Lifestyle

Court’s text message

In a case closely watched by employment lawyers and advocates of workplace privacy, the Supreme Court ruled last week against a police officer who claimed his privacy rights were violated when his bosses read private messages he’d written on a department-issued pager.

Jeff Quon, a SWAT team officer in California, sued after his department’s chief, investigating why Quon was the department’s most prodigious texter, ordered that his pager messages be searched, revealing numerous explicit sexual messages between Quon, his ex-wife and his mistress.

But in a unanimous ruling, the court dismissed Quon’s argument that in reading the texts his bosses had violated the constitutional ban on unreasonable searches. Instead, the court affirmed a public employer’s right to eye the texts, as long as there was a “work-related purpose” for doing it.

But while the ruling strikes a small blow against employee privacy, the court avoided making any sweeping pronouncements, saying it was important to “proceed with care” where electronic privacy is concerned.

As a result, the ruling left a fair amount of gray area behind as far as what employee communications are protected and what aren’t.

For one thing, Justice Anthony Kennedy made a point of noting in the decision that searching the pager texts “was not nearly as intrusive as a search of his personal e-mail account or pager” would have been — a meaningful distinction given that a growing number of employee privacy suits involve claims that an employer has accessed a private e-mail account.

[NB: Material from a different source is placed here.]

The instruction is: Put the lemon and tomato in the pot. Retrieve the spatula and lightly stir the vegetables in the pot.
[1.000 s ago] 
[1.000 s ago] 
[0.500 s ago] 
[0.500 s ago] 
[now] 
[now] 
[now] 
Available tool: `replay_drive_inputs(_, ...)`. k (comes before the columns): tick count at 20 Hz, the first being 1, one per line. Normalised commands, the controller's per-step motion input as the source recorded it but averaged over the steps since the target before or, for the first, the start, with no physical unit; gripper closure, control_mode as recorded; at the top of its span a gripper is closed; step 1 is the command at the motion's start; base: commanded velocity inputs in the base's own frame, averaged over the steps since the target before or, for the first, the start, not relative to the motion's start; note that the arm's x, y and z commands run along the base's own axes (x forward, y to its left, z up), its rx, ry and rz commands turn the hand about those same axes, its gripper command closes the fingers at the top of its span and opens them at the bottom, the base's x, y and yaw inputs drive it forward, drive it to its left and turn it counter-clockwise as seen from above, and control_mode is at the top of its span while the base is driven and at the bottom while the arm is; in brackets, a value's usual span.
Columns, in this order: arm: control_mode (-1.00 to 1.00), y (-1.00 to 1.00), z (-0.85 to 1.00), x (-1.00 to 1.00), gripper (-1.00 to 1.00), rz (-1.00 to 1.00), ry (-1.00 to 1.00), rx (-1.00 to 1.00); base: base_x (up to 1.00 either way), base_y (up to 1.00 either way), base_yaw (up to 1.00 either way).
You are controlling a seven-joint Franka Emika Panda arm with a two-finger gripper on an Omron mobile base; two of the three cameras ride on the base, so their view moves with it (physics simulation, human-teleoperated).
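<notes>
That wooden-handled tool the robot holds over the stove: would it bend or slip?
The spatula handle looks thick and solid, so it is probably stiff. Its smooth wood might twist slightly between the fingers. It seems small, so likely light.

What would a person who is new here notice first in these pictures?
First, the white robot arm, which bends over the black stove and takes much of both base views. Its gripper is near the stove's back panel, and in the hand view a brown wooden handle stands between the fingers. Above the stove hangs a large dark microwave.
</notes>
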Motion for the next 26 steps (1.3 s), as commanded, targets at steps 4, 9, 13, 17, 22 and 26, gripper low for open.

The decision also made no mention of the rights of workers for private employers.

Bart Lazar, an employment attorney with the firm Seyfarth Shaw LLP, said the main takeaway for employers is the need to have a clear policy on e-privacy.

The decision, said Lazar, “affirmed the basic principles that we have continuously told clients: 1.) Have a policy; 2.) the policy should be understandable; 3.) the policy should be clearly communicated to the employees; and 4.) the company should train employees and supervisors on the policy.”